As Trauma Advisor for the UJA Federation of New York, I helped design and organize a network for terrorism response in Israel following the second Intifada. In addition, I continue to work with an infant-toddler initiative that has replicated our work at Ground Zero in several Israeli cities, and I continue to work in collaboration with Ruth Pat-Horenczyk and Danny Brom to help adolescents exposed to recurrent terrorism.
I hold NIMH funding in the form of a RISP-IP infrastructure grant, in collaboration with Robert Abramovitz, focused on increasing academic-practice setting collaboration on child trauma assessment and intervention. I have funding from NIH's NIDDK to investigate a trauma-informed resilience (prevention) intervention for young children with Type 1 Diabetes. I have substantial funding from multiple philanthropic organizations for various child trauma projects.
Finally, I am particularly pleased to have been able to establish with New York City's Administration for Children's Services (in collaboration with Erika Tulberg of ACS) the nation's first Child Trauma Institute housed in a major child welfare system.
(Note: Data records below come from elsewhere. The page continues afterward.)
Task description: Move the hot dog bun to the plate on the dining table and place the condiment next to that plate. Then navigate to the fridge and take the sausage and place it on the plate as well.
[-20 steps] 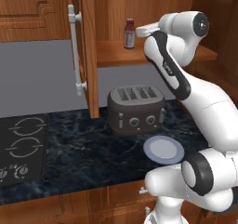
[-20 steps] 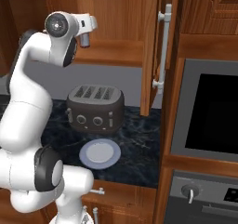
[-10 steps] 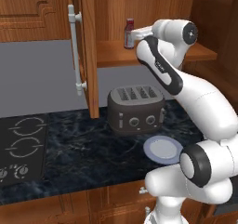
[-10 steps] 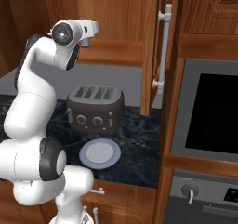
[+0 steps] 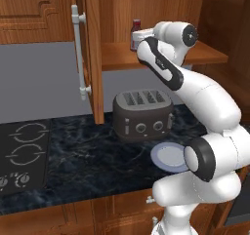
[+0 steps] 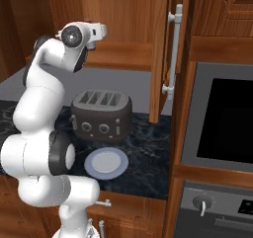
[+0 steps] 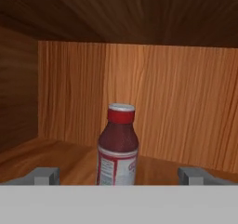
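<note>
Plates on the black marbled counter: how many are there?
1. A small round blue-grey plate lies flat on the black marbled counter, just in front of the dark four-slot toaster. The robot's white arm could hide others.

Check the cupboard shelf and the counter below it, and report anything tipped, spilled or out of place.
Nothing stands out. The condiment stands upright and capped on the cupboard shelf, with no spill around it. The gripper is open in front of it, not touching. Below, the toaster and the blue-grey plate sit squarely on the counter.
</note>
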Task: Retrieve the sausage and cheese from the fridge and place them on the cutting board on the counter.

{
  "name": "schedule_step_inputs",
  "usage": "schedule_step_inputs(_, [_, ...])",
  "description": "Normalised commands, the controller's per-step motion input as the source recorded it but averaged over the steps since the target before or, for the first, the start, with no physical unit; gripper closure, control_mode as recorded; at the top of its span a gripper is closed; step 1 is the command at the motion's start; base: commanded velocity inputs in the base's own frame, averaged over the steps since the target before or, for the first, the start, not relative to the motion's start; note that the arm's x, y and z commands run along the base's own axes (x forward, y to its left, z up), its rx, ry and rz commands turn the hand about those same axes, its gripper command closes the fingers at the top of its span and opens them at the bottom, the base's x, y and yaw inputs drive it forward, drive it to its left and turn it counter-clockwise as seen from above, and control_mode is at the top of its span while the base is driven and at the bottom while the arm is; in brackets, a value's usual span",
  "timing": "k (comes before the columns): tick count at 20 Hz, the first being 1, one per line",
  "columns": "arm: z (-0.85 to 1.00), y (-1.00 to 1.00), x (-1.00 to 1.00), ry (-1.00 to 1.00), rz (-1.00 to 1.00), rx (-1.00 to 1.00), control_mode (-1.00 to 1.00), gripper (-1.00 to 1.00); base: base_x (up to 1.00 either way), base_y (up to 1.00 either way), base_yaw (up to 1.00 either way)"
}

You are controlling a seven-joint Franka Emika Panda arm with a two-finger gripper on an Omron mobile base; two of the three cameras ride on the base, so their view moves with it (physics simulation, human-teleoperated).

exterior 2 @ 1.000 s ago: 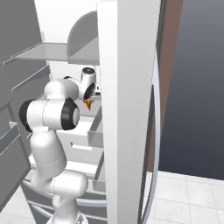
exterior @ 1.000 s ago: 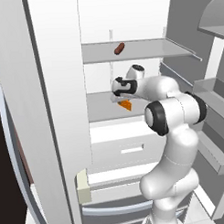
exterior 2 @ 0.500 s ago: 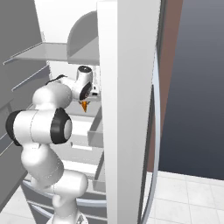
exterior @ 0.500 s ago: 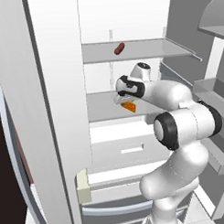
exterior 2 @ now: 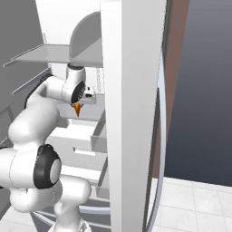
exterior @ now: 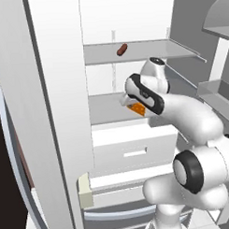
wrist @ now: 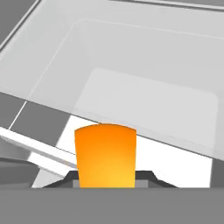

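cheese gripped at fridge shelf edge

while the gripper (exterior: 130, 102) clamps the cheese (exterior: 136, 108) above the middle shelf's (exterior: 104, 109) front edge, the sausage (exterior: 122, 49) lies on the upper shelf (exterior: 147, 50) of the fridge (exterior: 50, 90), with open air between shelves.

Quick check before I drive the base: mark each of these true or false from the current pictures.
1. The claw is shut on the cheese. True.
2. The sausage lies on the upper fridge shelf. True.
3. The cheese rests on the cutting board. False: the claw holds it inside the fridge, above the middle shelf.
4. The sausage is in the claw too. False: it lies apart, on the shelf above.
5. The fridge doors are closed. False: the white interior is open to view.
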Motion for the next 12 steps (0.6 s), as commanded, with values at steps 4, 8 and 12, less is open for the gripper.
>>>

In short, I already have enough grey hair to qualify me to run for the ISTSS Board and I won't notice a few more.
Candidacy Statement
I am seeking election to the Board of ISTSS for several reasons.
First, I believe ISTSS has too long been structured as an oligarchy. Very few members ever really get to participate in governance. There are structural barriers that make it hard for members to run for election to the Board unless they are very well known to a relatively small cadre of leaders. For example, to give the simplest example, the Board has not agreed to recognize e-mail nominations for the self-nomination process that the By-laws allow.
Second, as noted by Bessel van der Kolk, I believe the organization has recently been dominated by a particular faction -- albeit of distinguished colleagues -- promoting a particular form of psychotherapy in a cavalier manner. I stand for a society that cleaves to scientific inquiry and values and does not allow the inappropriate use of science to further particular agendas. For example, I believe that the recent ISTSS Guidelines process lacked transparency, was unfair on its face, and did not serve our larger society's interest well. The editors vigorously represented a very particular viewpoint and, in my opinion, this stifled creativity, and also caused many to view the process as unfairly biased to a CBT agenda. Some repair is needed.
Third, I am committed to a Society defined by providing a forum for multiple constituencies to interact richly across traditional boundaries. It is remarkable at a time when interest in trauma and PTSD has exploded that our membership has remained static and that we struggle to balance our budgets every year. I think we need to engage in a vigorous strategic planning process that creates a new more vigorous vision for the ISTSS of the 21st Century.
I stand for election because I believe in ISTSS as a unique community, because I think ISTSS must become far more inclusive if it is to survive, and because I wish to participate in revitalizing ISTSS at a time when it seems in danger.
I sincerely hope that many of you, my fellow members of ISTSS, agree that it is important to revitalize ISTSS and that you will entrust me with representing you in that process.